Una presa di posizione forte e importante, un gesto fuori dal coro che sottolinea la propria unicità, in antitesi con quel comportamento meccanico che sta portando molta gente a schierarsi a favore del ‘Black lives matter‘ senza saperne il motivo.

Black Lives Matter
Brandon Bell/Getty Images

Samantha Leshnak ciò che fa invece lo sa eccome, scegliendo un modo completamente diverso per dimostrarlo, esulandosi dal gregge e decidendo di pensare con la propria testa. Per questo motivo, durante l’inno nazionale suonato prima del match di calcio femminile tra North Carolina Courage e Portland Thorns, Sam non si è inginocchiata pur indossando una maglia anti-razzismo. In piedi, tra tutte le sue compagne piegate su se stesse, il portiere della formazione di casa è stata immortalata da un fotografo in questo suo particolare gesto, che incarna il rifiuto di quel becero ‘politically correct’ che ha spinto tanta gente a sposare una causa in maniera robotica, ignorandone il significato.

Black Lives Matter
Brandon Bell/Getty Images

Per Sam Leshnak l’All lives matter conta più del Black lives matter, perché in questo periodo storico non ha senso ritornare indietro nel tempo, trascinando l’umanità in uno scontro tra colori, razze ed etnie. Come se non bastassero i problemi seri che il pianeta deve affrontare, la corrente di pensiero innescata dalla morte di George Floyd ne ha creati altri,  diventando a poco un modo un modo per distruggere e odiare il prossimo, coinvolgendo un numero sempre maggiore di persone ipocritamente in ginocchio, lasciatesi andare alla deriva del politicamente corretto.

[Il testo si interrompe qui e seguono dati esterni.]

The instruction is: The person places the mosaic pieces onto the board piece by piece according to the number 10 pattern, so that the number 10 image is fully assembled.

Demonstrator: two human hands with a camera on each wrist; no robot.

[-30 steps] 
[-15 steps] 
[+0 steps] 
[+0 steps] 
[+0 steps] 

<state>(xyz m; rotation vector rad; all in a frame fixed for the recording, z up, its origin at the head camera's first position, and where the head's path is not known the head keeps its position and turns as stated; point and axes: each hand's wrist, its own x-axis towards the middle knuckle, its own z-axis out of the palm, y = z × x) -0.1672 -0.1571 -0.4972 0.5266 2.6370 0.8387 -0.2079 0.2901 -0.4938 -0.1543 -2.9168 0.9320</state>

Samantha Leshnak ha deciso invece di ribellarsi a questo modo di fare, mettendo in gioco se stessa e i suoi ideali, oltre che la sua passione per il calcio. Sono stati tanti infatti i beceri messaggi arrivati alla calciatrice statunitense, l’unica speranza è che questa sua presa di posizione non le costi la carriera perché, in quel caso, l’umanità avrebbe perso l’ennesima occasione di riscatto sociale.